Ecco un nuovo modo di intendere la territorialità, la cultura e l’economia partendo dai tanti piccoli e preziosi borghi e villaggi italiani

Non è un gioco di parole, il titolo, ma un quesito nato dalla riflessione su come i mesi trascorsi ci abbiano lasciato in parte una nuova visione della realtà.

Ci siamo confrontati con due illustri interlocutori per affrontare tre grandi temi di cui molto si discute: sostenibilità, biodiversità e nuove forme di consumo. Per cercare di portare queste idee alla concretezza dei fatti.

Ne abbiamo discusso con Davide Rampello (curatore, manager, docente universitario e Direttore Artistico di Fidenza Village, parte di The Bicester Village Shopping Collection) e con Massimo Spigaroli, (chef e patron dell’Antica Corte Pallavicina a Polesine Parmense, una stella Michelin).

Da un anno a questa parte tutti noi abbiamo cambiato le nostre abitudini, siamo passati dall’iper-locale (casa nostra) al globale, tornando a viaggiare (quasi) in tutto il mondo.

Ma c’è una realtà che ha dimostrato di essere solida e solidale, custode della sostenibilità e della biodiversità e centro ideale per una nuova (antica) forma di economia e cultura.

«Ripartire dal villaggio», dice Davide Rampello «ha davvero senso, perché il nostro territorio con la sua varietà (ambientale e culturale) è la vera ricchezza del nostro Paese, e il villaggio è stato e torna più che mai a essere il centro custode e al tempo stesso propulsore di questa ricchezza. La pandemia ci ha insegnato a guardare di nuovo molto vicino rendendo necessario recuperare la memoria di questi luoghi».

«Se partiamo dalla memoria per arrivare alla sostenibilità», rilancia Massimo Spigaroli «potrei iniziare parlando del mio bisnonno che faceva il mezzadro nelle tenute del Maestro Giuseppe Verdi.

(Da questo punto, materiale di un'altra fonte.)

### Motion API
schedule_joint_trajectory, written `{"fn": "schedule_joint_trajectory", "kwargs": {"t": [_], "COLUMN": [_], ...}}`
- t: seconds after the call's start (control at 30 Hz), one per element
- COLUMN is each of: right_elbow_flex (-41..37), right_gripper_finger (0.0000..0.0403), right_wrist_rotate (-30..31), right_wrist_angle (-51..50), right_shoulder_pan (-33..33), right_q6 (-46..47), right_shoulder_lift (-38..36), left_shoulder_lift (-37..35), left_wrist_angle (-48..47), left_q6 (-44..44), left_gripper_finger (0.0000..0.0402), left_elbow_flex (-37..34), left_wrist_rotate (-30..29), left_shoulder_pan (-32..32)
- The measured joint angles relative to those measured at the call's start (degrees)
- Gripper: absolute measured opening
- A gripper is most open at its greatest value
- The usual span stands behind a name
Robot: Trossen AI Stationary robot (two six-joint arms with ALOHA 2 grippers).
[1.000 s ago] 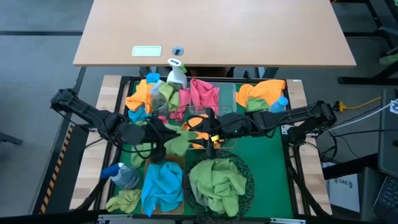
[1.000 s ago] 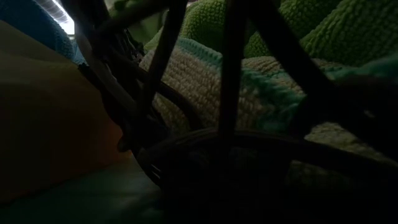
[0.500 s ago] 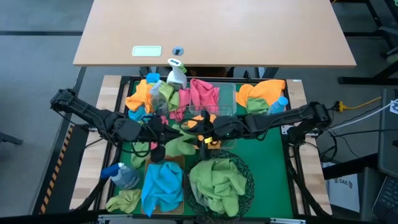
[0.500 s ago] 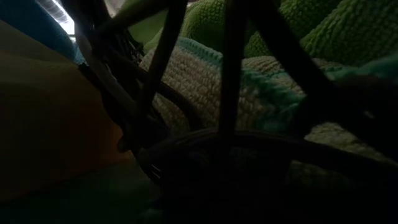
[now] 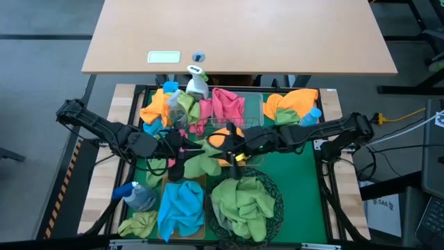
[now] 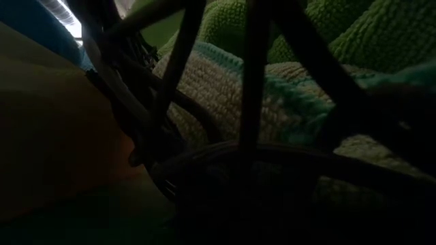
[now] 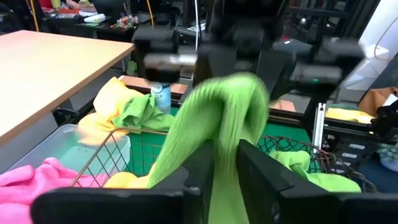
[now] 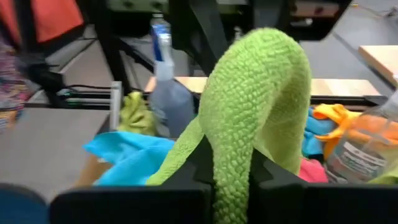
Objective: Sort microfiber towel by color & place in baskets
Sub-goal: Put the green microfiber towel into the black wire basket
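Nearest the front edge, the round black basket [image 5: 248,201] is already filled with green towels [image 5: 239,200], and the tan bin [image 5: 182,208] just left of it is filled with blue towels [image 5: 182,203]; one green towel [image 5: 138,223] and a blue spray bottle [image 5: 138,195] are left loose further left of the bin. Just beyond the round black basket, a green towel [image 5: 201,155] is stretched between both arms: the right gripper [image 5: 232,154] is clamped on one end, and the left gripper [image 5: 182,147] is seen pinching the other end. Farther off, a mixed heap of orange, pink and green towels [image 5: 194,107] is still unsorted over the clear baskets [image 5: 251,111], so the job is judged roughly half done.
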Motion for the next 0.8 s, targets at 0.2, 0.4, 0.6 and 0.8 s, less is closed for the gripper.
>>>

Io conservo ancora il suo martello, perfettamente funzionante. Qui non si è mai sprecato niente e il modello della corte chiusa e autosufficiente, ma aperta verso il mondo con i commerci, è sostenibile e funzionale. Se dal pozzo fosse scaturita acqua salata, raccontava mia nonna, non ci sarebbe stato bisogno di comprare neanche il sale».

L’attenzione al territorio è uno dei punti chiave di Fidenza Village, un villaggio vero, che partecipa in molti modi alla vita comunitaria del luogo su cui nasce, per esempio proponendo una scelta gastronomica incentrata sulle ricchezze locali, formaggi, salumi, verdure, e sostenendo Parma Capitale della Cultura 2020-2021 attraverso attività che riguardano anche il turismo di prossimità, alla scoperta delle meraviglie sconosciute ai più.

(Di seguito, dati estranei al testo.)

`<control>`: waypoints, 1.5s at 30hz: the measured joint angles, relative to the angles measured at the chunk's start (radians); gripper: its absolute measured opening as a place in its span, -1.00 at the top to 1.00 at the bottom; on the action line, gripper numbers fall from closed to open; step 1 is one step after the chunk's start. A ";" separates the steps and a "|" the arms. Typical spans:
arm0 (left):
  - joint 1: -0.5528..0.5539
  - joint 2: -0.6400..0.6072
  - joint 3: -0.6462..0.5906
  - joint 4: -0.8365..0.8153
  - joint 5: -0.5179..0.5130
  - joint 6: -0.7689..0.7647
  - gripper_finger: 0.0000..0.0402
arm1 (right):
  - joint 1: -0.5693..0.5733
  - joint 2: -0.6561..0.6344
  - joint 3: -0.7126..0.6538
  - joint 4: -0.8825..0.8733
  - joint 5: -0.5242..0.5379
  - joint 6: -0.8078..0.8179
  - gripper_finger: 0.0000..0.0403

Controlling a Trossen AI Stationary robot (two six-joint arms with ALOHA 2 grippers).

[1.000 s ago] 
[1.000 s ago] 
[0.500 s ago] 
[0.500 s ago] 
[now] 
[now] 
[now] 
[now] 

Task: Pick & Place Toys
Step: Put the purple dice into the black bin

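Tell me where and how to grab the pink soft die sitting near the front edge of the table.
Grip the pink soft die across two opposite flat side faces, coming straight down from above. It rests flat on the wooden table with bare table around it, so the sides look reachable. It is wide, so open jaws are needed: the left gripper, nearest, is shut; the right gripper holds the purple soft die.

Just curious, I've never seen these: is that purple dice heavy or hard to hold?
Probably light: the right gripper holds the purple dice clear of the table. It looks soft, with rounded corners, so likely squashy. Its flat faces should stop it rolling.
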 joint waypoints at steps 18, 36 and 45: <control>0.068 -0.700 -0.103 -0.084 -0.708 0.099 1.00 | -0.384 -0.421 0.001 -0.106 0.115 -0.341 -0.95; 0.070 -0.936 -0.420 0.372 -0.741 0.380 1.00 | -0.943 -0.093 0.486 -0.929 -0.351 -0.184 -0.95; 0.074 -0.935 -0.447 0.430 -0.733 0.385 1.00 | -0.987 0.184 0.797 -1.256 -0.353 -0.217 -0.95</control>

Nel corso dei millenni abbiamo allargato sempre più le nostre conoscenze, quelle che ci hanno permesso di andare lontano, mossi dal desiderio di trovare sempre qualcosa di più interessante. Questa è la spinta evolutiva, la stessa che ci ha riportato da dove eravamo partiti per riscoprire i portenti del nostro Paese. Ma qual è il futuro che ci aspetta?

«Il futuro che ci aspetta non può prescindere dalle nuove tecnologie», dice Massimo Spigaroli. «La nostra sfida è riuscire a usarle per proteggere e mantenere i territori e i prodotti come sono, nella loro genuinità. Le nuove generazioni sentono e sostengono profondamente questa urgenza. Il futuro, così come deve essere, è nelle loro mani, speriamo più capaci delle nostre di combinare il passato con il presente tecnologico».

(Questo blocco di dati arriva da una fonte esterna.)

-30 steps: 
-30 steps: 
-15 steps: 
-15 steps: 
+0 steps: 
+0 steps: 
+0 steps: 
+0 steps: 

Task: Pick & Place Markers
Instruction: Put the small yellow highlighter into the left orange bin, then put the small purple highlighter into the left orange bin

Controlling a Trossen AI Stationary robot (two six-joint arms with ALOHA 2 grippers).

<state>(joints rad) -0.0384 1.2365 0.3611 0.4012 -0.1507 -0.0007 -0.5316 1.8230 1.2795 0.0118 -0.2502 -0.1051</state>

«Il futuro sarà quello che decideremo di progettare e di formare», conclude Davide Rampello, «consci della fortuna che abbiamo. Siamo nel momento di passaggio dall’era della meccanizzazione e della chimica a quella della digitalizzazione e nei giovani c’è il desiderio di salvaguardare l’ambiente che li circonda, inteso come natura, ma anche come cultura ed economia. In un certo senso tutto è ambiente».